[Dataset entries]
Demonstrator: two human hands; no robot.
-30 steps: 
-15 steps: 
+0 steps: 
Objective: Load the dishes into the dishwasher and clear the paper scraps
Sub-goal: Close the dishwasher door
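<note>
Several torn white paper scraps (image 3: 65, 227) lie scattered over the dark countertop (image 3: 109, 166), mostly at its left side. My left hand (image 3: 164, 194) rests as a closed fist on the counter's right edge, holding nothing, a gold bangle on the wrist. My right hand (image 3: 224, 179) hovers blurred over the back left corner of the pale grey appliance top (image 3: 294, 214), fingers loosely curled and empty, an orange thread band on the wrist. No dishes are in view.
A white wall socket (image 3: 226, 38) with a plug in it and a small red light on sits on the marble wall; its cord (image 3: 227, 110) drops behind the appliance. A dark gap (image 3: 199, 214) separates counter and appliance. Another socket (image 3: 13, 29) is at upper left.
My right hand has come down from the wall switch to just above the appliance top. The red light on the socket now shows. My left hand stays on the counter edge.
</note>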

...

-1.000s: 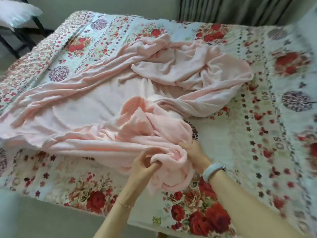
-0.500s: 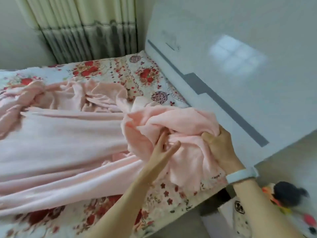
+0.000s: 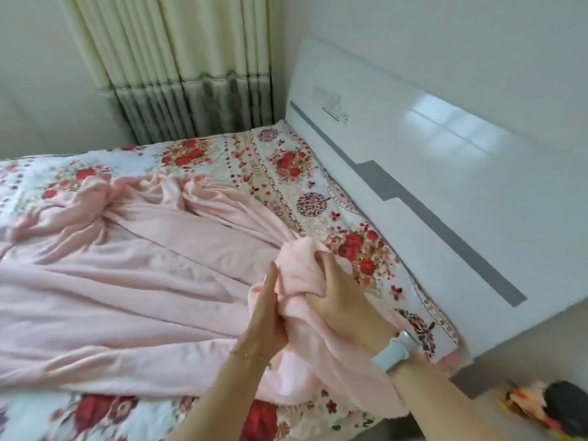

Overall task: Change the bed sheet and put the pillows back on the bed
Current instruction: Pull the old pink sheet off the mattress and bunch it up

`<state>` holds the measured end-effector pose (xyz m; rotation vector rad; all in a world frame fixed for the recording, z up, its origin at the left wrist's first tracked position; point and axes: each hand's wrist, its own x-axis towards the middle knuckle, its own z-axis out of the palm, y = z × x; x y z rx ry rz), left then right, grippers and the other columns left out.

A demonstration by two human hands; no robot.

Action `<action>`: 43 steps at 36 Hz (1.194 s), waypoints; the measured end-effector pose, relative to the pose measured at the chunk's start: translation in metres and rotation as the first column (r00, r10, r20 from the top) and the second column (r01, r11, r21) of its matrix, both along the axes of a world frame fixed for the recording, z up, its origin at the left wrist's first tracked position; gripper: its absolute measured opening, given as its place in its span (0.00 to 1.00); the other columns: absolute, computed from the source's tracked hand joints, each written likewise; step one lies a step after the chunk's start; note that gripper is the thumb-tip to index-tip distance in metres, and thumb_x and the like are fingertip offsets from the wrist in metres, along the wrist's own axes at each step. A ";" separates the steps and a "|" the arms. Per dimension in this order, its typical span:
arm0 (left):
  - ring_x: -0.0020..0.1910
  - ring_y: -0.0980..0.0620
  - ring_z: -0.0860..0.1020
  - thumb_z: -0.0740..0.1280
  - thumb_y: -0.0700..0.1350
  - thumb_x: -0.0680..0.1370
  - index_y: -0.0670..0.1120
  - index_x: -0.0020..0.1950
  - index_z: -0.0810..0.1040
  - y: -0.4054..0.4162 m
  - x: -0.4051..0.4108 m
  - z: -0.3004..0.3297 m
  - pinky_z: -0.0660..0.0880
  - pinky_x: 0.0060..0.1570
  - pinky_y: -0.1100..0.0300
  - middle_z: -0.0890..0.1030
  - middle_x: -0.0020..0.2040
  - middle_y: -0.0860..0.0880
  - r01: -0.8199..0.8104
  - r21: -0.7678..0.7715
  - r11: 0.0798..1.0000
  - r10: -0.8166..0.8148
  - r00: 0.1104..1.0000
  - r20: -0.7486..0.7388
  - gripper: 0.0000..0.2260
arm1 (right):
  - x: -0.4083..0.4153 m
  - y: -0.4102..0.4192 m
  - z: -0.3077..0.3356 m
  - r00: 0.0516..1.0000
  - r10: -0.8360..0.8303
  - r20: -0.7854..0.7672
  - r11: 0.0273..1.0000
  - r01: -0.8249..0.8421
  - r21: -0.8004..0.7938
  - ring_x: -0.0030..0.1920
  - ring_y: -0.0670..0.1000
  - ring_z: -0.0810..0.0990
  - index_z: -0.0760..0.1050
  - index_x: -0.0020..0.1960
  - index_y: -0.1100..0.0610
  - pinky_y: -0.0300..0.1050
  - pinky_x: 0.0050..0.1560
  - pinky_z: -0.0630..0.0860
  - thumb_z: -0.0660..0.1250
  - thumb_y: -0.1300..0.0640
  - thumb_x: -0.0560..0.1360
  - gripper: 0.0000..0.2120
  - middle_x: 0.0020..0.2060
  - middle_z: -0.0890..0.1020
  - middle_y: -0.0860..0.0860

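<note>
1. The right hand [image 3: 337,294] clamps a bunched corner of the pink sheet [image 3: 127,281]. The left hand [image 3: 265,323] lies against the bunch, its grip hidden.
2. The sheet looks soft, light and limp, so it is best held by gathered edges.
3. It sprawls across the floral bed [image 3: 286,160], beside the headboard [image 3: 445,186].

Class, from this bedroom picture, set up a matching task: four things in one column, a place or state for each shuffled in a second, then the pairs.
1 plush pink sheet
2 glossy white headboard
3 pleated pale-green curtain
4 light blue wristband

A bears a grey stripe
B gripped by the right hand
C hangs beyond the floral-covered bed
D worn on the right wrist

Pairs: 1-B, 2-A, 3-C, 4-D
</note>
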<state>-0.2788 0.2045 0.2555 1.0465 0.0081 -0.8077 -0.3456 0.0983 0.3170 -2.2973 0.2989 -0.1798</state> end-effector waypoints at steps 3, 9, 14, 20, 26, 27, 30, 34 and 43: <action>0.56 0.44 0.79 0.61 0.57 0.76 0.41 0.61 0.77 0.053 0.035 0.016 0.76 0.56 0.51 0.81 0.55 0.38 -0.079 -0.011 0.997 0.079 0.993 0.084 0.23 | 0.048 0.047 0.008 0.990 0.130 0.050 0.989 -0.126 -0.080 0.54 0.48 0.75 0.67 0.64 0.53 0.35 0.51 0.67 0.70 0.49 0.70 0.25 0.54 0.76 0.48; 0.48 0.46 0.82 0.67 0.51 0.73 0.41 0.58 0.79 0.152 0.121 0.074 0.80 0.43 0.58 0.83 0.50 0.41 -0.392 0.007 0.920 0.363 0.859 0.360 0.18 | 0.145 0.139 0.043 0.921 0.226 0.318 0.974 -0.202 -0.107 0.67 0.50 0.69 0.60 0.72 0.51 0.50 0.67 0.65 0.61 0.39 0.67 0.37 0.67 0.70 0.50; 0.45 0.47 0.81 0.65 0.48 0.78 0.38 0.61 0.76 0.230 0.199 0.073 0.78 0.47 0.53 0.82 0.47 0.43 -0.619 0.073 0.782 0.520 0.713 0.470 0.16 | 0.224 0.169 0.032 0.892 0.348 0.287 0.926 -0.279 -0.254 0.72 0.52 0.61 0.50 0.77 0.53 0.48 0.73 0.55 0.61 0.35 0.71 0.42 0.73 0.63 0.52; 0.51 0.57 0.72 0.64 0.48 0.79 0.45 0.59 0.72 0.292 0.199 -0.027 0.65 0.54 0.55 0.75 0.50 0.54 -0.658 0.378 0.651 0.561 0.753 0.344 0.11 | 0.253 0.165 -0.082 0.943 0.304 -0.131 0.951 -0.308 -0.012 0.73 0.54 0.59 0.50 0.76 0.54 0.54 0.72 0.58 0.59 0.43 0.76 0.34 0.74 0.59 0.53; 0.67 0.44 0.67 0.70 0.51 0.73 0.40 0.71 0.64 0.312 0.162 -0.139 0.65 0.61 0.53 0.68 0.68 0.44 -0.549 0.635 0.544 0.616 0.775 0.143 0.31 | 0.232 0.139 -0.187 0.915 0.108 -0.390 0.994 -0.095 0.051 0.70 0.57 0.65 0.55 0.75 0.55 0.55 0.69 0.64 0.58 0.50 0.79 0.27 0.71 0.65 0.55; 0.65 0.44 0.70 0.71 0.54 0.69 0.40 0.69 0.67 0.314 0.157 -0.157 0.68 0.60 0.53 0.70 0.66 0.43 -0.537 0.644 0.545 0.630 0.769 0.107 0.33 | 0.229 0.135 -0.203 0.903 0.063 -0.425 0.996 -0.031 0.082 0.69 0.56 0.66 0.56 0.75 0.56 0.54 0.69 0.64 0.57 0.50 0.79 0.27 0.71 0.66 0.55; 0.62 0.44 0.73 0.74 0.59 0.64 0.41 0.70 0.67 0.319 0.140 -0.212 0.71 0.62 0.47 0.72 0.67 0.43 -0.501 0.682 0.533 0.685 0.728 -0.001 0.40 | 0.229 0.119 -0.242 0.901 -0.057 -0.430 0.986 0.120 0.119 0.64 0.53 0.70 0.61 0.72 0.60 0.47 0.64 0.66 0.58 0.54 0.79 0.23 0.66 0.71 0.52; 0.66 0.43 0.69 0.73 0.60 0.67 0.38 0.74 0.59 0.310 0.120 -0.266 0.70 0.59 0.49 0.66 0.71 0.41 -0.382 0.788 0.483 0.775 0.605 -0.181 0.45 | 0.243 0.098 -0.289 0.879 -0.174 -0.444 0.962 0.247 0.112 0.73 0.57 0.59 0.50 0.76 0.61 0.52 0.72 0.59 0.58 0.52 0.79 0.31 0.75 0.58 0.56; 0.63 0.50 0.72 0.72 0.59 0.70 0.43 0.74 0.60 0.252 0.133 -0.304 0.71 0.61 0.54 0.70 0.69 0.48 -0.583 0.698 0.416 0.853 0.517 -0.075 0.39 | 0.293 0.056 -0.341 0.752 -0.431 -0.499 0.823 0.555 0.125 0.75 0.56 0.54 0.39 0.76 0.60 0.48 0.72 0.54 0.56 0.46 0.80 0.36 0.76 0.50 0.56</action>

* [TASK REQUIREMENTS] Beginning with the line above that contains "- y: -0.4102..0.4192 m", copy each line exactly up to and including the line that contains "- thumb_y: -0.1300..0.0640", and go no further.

* [RESULT]
  - y: -0.4102..0.4192 m
  - z: -0.3077..0.3356 m
  - r00: 0.0516..1.0000
  - r10: -0.8360..0.8303
  - r20: -0.7854..0.7672
  - r11: 0.0273..1.0000
  - r01: -0.8249..0.8421
  - r21: -0.8004..0.7938
  - ring_x: -0.0030..0.1920
  - ring_y: -0.0670..0.1000
  - ring_z: -0.0810..0.0990
  - index_z: -0.0760..0.1050
  - index_x: -0.0020..0.1960
  - index_y: -0.1100..0.0610
  - pinky_y: -0.0300..0.1050
  - pinky_x: 0.0050..0.1560
  - pinky_z: -0.0630..0.0860
  - thumb_z: -0.0660..0.1250
  - thumb_y: -0.1300..0.0640

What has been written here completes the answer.